Allow Python 3.8. Previous version required python <= 3.7 due to an issue with ipyparallel. This has been resolved with revision 6.2.5 which is available with conda.

REL: 0.5.1

API changes:

  • Split mmfutils.containers.Object into ObjectBase which is simple and ObjectMixin which provides the picking support. Demonstrate in docs how the pickling can be useful, but slows copying.

REL: 0.5.0

API changes:

  • Python 3 support only.

  • mmfutils.math.bases.interface renamed to mmfutils.math.bases.interfaces.

  • Added default class-variable attribute support to emmfutils.containers.Object.

  • Minor enhancements to mmfutils.math.bases.PeriodicBasis to enhance GPU support.

  • Added mmfutils.math.bases.interfaces.IBasisLz and support in mmfutils.math.bases.bases.PeriodicBasis for rotating frames.

  • Cleanup of build environment and tests.

  • Single environment _mmfutils now used for testing and documentation.

REL: 0.4.13

API changes:

  • Use @implementer() class decorator rather than classImplements or implements in all interfaces.

  • Improve NoInterrupt context.
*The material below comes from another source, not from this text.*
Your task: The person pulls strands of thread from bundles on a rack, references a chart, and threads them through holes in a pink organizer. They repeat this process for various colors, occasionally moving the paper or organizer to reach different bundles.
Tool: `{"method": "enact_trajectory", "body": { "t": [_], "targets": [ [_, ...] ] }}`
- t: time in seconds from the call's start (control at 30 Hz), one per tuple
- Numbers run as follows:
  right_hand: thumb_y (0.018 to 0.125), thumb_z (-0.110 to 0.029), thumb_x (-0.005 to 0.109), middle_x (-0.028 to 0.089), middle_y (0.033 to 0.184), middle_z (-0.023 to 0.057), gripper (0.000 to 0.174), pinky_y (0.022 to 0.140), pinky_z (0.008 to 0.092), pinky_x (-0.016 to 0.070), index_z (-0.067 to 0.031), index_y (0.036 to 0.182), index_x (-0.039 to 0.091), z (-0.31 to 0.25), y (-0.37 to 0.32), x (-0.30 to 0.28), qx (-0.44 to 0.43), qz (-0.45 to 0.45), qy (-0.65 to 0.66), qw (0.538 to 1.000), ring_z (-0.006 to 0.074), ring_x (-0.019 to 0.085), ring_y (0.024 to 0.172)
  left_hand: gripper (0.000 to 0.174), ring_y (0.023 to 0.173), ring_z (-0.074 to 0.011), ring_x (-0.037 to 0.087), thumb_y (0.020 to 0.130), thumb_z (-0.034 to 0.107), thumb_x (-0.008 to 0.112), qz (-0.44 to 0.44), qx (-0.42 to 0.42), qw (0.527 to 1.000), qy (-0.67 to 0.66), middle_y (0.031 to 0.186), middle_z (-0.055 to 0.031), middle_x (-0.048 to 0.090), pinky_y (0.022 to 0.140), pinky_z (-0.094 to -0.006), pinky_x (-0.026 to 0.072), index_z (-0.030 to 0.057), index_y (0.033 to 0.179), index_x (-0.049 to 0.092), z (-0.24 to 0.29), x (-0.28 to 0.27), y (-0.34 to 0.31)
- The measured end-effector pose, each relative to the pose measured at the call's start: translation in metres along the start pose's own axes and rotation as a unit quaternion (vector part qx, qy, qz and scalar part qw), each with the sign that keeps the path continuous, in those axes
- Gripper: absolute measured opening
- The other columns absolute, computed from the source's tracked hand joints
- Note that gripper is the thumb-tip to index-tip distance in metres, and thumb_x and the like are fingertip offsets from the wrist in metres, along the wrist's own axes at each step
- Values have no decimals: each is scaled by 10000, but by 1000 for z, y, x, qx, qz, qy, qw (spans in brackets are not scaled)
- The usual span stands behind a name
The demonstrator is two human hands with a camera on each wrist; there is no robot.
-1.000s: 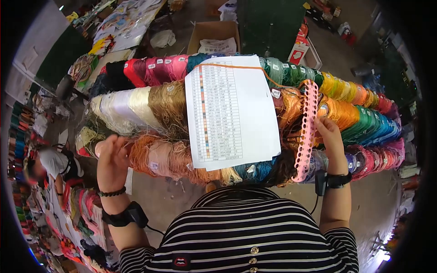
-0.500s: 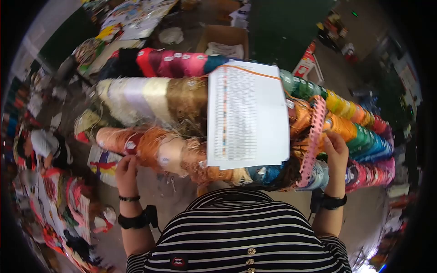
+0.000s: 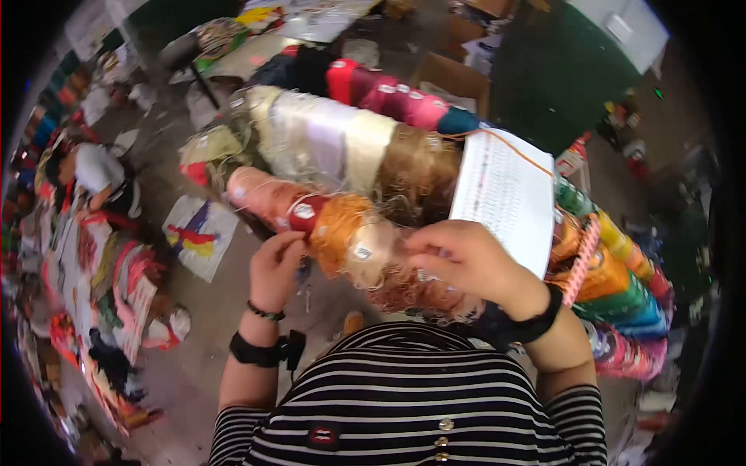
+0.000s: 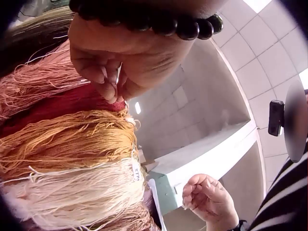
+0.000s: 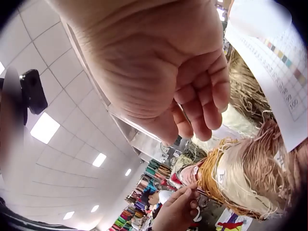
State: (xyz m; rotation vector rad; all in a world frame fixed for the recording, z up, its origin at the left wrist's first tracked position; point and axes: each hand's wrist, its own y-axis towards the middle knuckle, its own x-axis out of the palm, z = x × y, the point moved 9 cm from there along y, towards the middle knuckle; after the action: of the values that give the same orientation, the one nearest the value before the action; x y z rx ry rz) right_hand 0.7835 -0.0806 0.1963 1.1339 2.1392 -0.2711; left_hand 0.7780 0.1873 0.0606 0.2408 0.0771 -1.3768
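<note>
My left hand is at the lower edge of a dark red thread hank on the front rod. In the left wrist view its thumb and fingertips pinch together at the edge of that red thread. My right hand hovers with loosely curled fingers beside the pale peach hank, which bears a white tag. No thing shows in its grasp in the right wrist view, where the palm fills the top. Between the red and peach hanks hangs an orange-brown hank.
A printed colour list lies over the hanks, crossed by an orange cord. A pink strip with holes hangs to its right. Behind run rows of cream and pink hanks. A person bends over a table at left.
The view has swung left. My right hand has left the pink strip's side and crossed to the peach hank. My left hand has come to the dark red hank.
</note>
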Motion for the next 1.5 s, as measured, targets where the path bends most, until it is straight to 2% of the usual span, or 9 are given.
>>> {"method": "enact_trajectory", "body": {
  "t": [0.03, 0.13, 0.23, 0.37, 0.6, 0.63, 0.7, 1.1, 1.5],
  "targets": [
    [858, -158, 669, 660, 819, 87, 171, 645, 294, 491, -43, 984, 655, 2, 3, 8, -17, -11, -13, 1000, 192, 630, 716, 174, 781, -92, 606, 914, 74, 611, -20, -9, 998, -57, 902, -40, 668, 712, -231, 484, -16, 1056, 655, -6, -2, 1],
    [844, -252, 642, 651, 824, 133, 206, 654, 381, 500, -78, 954, 653, 17, -6, 12, -10, 15, 3, 1000, 324, 635, 764, 196, 856, -126, 621, 935, 80, 578, -48, -27, 998, -26, 940, -58, 678, 761, -242, 487, -12, 1101, 628, 2, -6, 1],
    [843, -240, 658, 663, 828, 116, 220, 672, 346, 500, -64, 975, 658, 37, -44, -18, 93, 45, 54, 993, 266, 643, 749, 174, 685, -37, 486, 952, 142, 564, -57, -49, 997, 2, 897, 19, 647, 571, -173, 343, 32, 1061, 641, -12, -3, 0],
    [848, -211, 678, 680, 840, 96, 224, 686, 311, 500, -46, 998, 663, 61, -111, -58, 131, 163, 75, 975, 201, 641, 732, 182, 600, -24, 406, 952, 183, 573, -24, -64, 997, -24, 830, 37, 599, 525, -179, 316, 42, 1048, 637, -40, -1, -2],
    [816, -203, 711, 670, 850, 114, 233, 647, 306, 510, -32, 972, 684, 130, -300, -138, 333, 467, -66, 817, 177, 631, 715, 165, 549, -19, 367, 962, 220, 567, 1, -62, 998, -26, 660, 58, 493, 494, -180, 273, 62, 943, 612, -34, 18, 8],
    [812, -207, 718, 668, 867, 118, 260, 648, 304, 508, -23, 990, 676, 133, -319, -145, 347, 490, -91, 794, 175, 624, 712, 163, 568, -9, 475, 949, 262, 594, -18, -72, 997, -15, 707, 37, 608, 479, -167, 276, 101, 968, 615, -39, 16, 11],
    [804, -214, 731, 664, 901, 127, 315, 651, 298, 504, -4, 1027, 659, 136, -352, -156, 374, 533, -139, 746, 170, 609, 708, 151, 561, -9, 470, 951, 262, 589, -1, -89, 996, -5, 707, 40, 608, 478, -166, 271, 113, 961, 612, -48, 12, 13],
    [851, -176, 703, 690, 834, 78, 414, 633, 242, 495, 21, 1193, 578, 212, -356, -134, 313, 502, 180, 785, 98, 627, 706, 171, 636, -26, 476, 939, 275, 604, 66, -107, 990, 61, 807, 61, 597, 526, -172, 335, 114, 991, 627, -35, 10, 1],
    [925, -111, 620, 671, 870, 27, 299, 594, 182, 455, 20, 1187, 558, 235, -354, -123, 284, 476, 270, 788, 52, 594, 683, 190, 656, -39, 561, 939, 251, 607, 92, -141, 985, 31, 844, 53, 612, 553, -173, 392, 121, 1077, 609, -9, 32, -21]
  ]
}}
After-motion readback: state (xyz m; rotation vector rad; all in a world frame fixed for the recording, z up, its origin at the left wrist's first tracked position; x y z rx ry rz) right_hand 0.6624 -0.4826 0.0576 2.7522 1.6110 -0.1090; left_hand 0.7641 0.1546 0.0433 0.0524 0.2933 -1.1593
Added NoInterrupt.unregister(): this allows NoInterrupt to work in a notebook cell even when the signal handlers are reset. (But only works in that one cell.)

  • Added Abel transform integrate2 to Cylindrical bases.

Issues:

  • Resolved issue #22: Masked arrays work with imcontourf etc.

  • Resolved issue #23: NoInterrupt works well except in notebooks due to ipykernel issue #328.

  • Resolved issue #24: Python 3 is now fully supported and tested.

REL: 0.4.10

API changes:

  • Added contourf, error_line, and ListCollections to mmfutils.plot.

  • Added Python 3 support (still a couple of issues such as mmfutils.math.integrate.ssum_inline.)

  • Added mmf.math.bases.IBasisKx and update lagrangian in bases to accept k2 and kx2 for modified dispersion control (along x).

  • Added math.special.ellipkinv.

  • Added some new mmfutils.math.linalg tools.

Issues:

  • Resolved issue #20: DyadicSum and scipy.optimize.nonlin.Jacobian

  • Resolved issue #22: imcontourf now respects masked arrays.

  • Resolved issue #24: Support Python 3.

REL: 0.4.9

< incomplete >

REL: 0.4.7

API changes:

  • Added mmfutils.interface.describe_interface() for inserting interfaces into documentation.

  • Added some DVR basis code to mmfutils.math.bases.

  • Added a diverging colormap and some support in mmfutils.plot.

  • Added a Wigner Ville distribution computation in mmfutils.math.wigner

  • Added mmfutils.optimize.usolve and ubrentq for finding roots with `uncertanties <https://pythonhosted.org/uncertainties/>`__ support.

Issues:

  • Resolve issue #8: Use `ipyparallel <https://github.com/ipython/ipyparallel>`__ now.

  • Resolve issue #9: Use pytest rather than nose (which is no longer supported).

  • Resolve issue #10: PYFFTW wrappers now support negative axis and axes arguments.

  • Address issue #11: Preliminary version of some DVR basis classes.